**Goal of the exercise:** Using the data below, return the stretch from the line that contains "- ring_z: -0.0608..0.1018" through the line that contains "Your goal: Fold", both included, exactly as it stands and nothing beyond it.
** Material supplied follows **
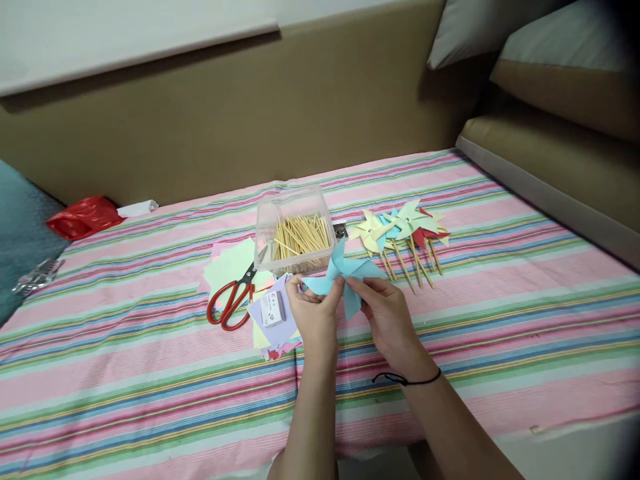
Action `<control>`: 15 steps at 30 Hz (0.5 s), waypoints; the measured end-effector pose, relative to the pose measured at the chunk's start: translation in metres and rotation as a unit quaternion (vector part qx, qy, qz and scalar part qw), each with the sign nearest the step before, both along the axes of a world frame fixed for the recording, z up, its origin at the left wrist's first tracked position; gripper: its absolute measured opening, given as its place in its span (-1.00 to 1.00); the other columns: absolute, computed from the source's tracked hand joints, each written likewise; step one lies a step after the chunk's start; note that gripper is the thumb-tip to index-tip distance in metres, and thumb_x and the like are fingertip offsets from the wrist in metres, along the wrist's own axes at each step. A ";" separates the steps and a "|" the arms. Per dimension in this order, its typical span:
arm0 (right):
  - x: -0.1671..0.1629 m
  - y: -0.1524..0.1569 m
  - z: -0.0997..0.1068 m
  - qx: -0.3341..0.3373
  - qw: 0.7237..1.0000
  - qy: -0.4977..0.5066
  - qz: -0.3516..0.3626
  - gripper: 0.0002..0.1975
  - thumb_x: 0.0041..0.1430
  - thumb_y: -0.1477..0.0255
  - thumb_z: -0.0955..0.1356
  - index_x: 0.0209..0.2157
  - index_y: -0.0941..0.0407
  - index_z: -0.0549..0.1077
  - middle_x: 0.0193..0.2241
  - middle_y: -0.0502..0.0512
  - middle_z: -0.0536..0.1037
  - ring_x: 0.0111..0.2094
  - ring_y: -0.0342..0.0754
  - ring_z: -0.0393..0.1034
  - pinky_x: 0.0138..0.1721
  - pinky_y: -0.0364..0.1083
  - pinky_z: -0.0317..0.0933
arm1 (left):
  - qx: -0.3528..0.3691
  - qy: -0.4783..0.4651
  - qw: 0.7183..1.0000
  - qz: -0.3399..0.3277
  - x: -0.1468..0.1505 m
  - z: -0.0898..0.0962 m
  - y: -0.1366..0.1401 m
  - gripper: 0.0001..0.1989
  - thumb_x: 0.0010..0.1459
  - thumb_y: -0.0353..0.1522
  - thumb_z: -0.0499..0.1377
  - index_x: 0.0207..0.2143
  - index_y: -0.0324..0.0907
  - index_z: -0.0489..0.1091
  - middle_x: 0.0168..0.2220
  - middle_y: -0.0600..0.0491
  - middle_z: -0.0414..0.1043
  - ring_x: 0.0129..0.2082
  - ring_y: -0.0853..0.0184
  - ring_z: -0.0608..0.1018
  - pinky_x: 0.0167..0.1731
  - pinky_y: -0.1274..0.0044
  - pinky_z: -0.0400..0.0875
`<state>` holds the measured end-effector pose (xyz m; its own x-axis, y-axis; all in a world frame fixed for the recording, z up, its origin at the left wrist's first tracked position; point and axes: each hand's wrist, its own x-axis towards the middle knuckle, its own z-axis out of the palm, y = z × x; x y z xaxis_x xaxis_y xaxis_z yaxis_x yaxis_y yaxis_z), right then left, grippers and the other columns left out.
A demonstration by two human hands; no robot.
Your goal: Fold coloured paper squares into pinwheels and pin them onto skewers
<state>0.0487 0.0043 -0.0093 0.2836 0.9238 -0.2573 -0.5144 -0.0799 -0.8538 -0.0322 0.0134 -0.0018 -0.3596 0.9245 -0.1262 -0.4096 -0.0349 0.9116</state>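
A light blue paper pinwheel is held up between both hands, its folded blades fanned around the centre. My left hand is closed on it, the thumb pressed near the middle and the fingers behind a blade. From the other side my right hand pinches it close to the centre; whether a small pin sits between those fingertips cannot be made out. Just behind the pinwheel stands a clear plastic box with many thin wooden sticks in it. No stick shows on the held pinwheel.
Red-handled scissors lie on pastel paper sheets to the left, beside a small white box. Finished pinwheels on sticks lie to the right. A red plastic bag rests far left on the striped cloth.
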 end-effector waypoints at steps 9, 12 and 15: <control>-0.001 0.000 0.002 -0.013 0.999 0.026 -0.018 -0.82 -0.31 0.34 0.56 -0.62 0.09 0.58 -0.58 -0.01 0.53 -0.52 -0.14 0.31 -0.47 -0.13 0.21 | 0.002 0.009 1.000 -0.007 -0.001 0.001 0.000 -0.43 -0.26 -0.43 0.41 -0.28 -0.12 0.11 -0.56 0.17 0.49 -0.62 0.45 0.50 -0.50 0.60 0.40; -0.001 0.000 0.001 -0.012 0.999 0.031 -0.026 -0.84 -0.30 0.35 0.56 -0.62 0.09 0.58 -0.59 -0.01 0.54 -0.53 -0.15 0.31 -0.48 -0.14 0.21 | -0.002 0.005 1.000 -0.014 0.000 0.001 0.000 -0.42 -0.26 -0.43 0.42 -0.29 -0.11 0.09 -0.59 0.20 0.46 -0.65 0.47 0.47 -0.54 0.63 0.37; -0.001 0.001 0.001 -0.016 0.999 0.032 -0.033 -0.83 -0.31 0.35 0.56 -0.62 0.11 0.58 -0.60 -0.01 0.53 -0.55 -0.16 0.31 -0.49 -0.15 0.20 | 0.008 -0.003 1.000 -0.028 0.000 0.001 -0.001 -0.43 -0.24 -0.43 0.41 -0.29 -0.10 0.08 -0.58 0.20 0.47 -0.64 0.47 0.48 -0.52 0.63 0.37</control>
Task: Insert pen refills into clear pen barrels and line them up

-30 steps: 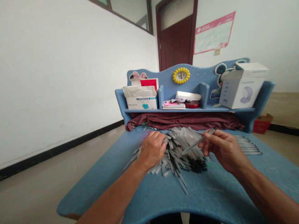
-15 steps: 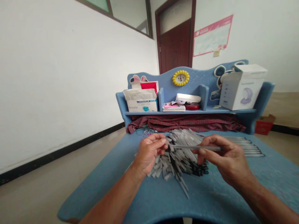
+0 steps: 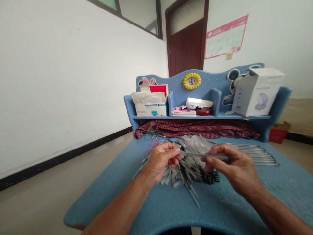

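Observation:
A slim translucent grey pen [image 3: 195, 154] lies level between my hands, above a heap of similar pens. Its thicker end is gripped by my right hand [image 3: 232, 164], thumb below and fingers curled over it. At the other end, the closed thumb and fingertips of my left hand [image 3: 165, 160] pinch the narrow tip; whether a small cap is also there I cannot make out. Beneath both hands spreads the heap of pens and clear caps [image 3: 173, 176], with black ends [image 3: 211, 177] showing on its right side.
Several pens with black ends [image 3: 264, 156] lie in a row right of my right hand on the blue table [image 3: 171, 209]. A checked cloth [image 3: 207, 129] lies along the back under a blue shelf [image 3: 151, 118], which holds a mask box [image 3: 151, 109] and a white box [image 3: 254, 94].
My left fingers have come onto the pen's tip, where a small gap showed before. The whole view has shifted slightly, while my right hand keeps its hold.

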Available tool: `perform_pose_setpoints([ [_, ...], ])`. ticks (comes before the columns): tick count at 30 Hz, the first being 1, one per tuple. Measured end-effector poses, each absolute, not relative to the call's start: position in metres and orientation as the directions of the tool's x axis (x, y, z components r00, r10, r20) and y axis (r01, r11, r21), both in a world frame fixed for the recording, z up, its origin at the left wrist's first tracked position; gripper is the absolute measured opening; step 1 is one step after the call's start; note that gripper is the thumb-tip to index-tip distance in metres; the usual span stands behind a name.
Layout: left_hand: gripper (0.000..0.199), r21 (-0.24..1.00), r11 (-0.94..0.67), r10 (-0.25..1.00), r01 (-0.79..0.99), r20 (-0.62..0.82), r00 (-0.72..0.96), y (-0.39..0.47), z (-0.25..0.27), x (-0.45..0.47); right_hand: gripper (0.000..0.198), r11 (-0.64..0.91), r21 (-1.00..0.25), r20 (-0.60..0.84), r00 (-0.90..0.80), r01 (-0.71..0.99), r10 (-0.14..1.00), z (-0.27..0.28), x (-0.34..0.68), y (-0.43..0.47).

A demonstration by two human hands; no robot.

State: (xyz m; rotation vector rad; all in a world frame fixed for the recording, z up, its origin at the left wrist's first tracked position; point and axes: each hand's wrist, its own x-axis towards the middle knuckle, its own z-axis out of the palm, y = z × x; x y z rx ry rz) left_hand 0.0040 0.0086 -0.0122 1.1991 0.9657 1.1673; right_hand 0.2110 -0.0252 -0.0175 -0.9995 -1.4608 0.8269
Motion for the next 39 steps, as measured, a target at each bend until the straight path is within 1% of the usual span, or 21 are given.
perform_pose_setpoints([
  [4, 0.026, 0.996, 0.021, 0.979, -0.087, -0.003, 0.204, 0.011, -0.014, 0.001, 0.019, 0.370, -0.918, 0.375, 0.002, 0.142, 0.927, -0.017, 0.216, -0.019],
  [10, 0.024, 0.990, 0.066, 0.960, -0.126, -0.029, 0.278, 0.009, -0.009, -0.002, 0.019, 0.374, -0.905, 0.385, 0.016, 0.200, 0.923, -0.014, 0.225, -0.012],
  [13, 0.023, 0.991, 0.069, 0.958, -0.118, -0.033, 0.285, 0.009, -0.009, -0.002, 0.017, 0.370, -0.901, 0.374, -0.028, 0.225, 0.927, -0.014, 0.225, -0.012],
  [17, 0.022, 0.986, 0.073, 0.966, -0.151, -0.032, 0.256, 0.011, -0.011, -0.002, 0.019, 0.377, -0.892, 0.352, -0.139, 0.250, 0.926, -0.016, 0.221, -0.014],
  [19, 0.021, 0.981, 0.086, 0.967, -0.173, -0.040, 0.252, 0.011, -0.012, -0.001, 0.020, 0.408, -0.875, 0.377, -0.164, 0.259, 0.912, -0.018, 0.220, -0.015],
  [23, 0.022, 0.976, 0.108, 0.966, -0.191, -0.058, 0.251, 0.009, -0.011, -0.001, 0.018, 0.480, -0.832, 0.461, -0.135, 0.277, 0.877, -0.022, 0.218, -0.018],
  [30, 0.022, 0.981, 0.113, 0.965, -0.156, -0.070, 0.254, 0.007, -0.012, -0.001, 0.016, 0.537, -0.776, 0.534, -0.110, 0.331, 0.838, -0.027, 0.213, -0.019],
  [32, 0.022, 0.982, 0.107, 0.967, -0.158, -0.066, 0.246, 0.007, -0.012, -0.001, 0.017, 0.518, -0.794, 0.515, -0.099, 0.318, 0.851, -0.029, 0.212, -0.018],
  [35, 0.022, 0.983, 0.079, 0.972, -0.167, -0.039, 0.230, 0.008, -0.009, 0.000, 0.019, 0.440, -0.863, 0.430, -0.097, 0.250, 0.898, -0.031, 0.211, -0.015],
  [37, 0.021, 0.984, 0.048, 0.977, -0.169, -0.012, 0.211, 0.008, -0.006, 0.000, 0.021, 0.404, -0.887, 0.387, -0.118, 0.221, 0.914, -0.031, 0.212, -0.011],
  [39, 0.021, 0.990, 0.018, 0.982, -0.143, 0.010, 0.188, 0.009, -0.005, 0.001, 0.019, 0.456, -0.849, 0.432, -0.146, 0.267, 0.890, -0.030, 0.214, -0.007],
])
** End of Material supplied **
**Answer space:**
  - ring_z: -0.0608..0.1018
  - pinky_x: 0.0167..0.1731
  - pinky_y: -0.1274..0.0044
  - pinky_z: -0.0400..0.0875
`<state>` holds the measured end-effector pose (xyz m; its own x-axis, y-axis; all in a world frame fixed for the recording, z up, its origin at the left wrist's first tracked position; point and axes: each hand's wrist, its own x-axis towards the middle knuckle, its own z-axis out of the palm, y = z × x; x y z xaxis_x xaxis_y xaxis_z yaxis_x yaxis_y yaxis_z), right then left, grippers and the other columns left out.
A demonstration by two human hands; no robot.
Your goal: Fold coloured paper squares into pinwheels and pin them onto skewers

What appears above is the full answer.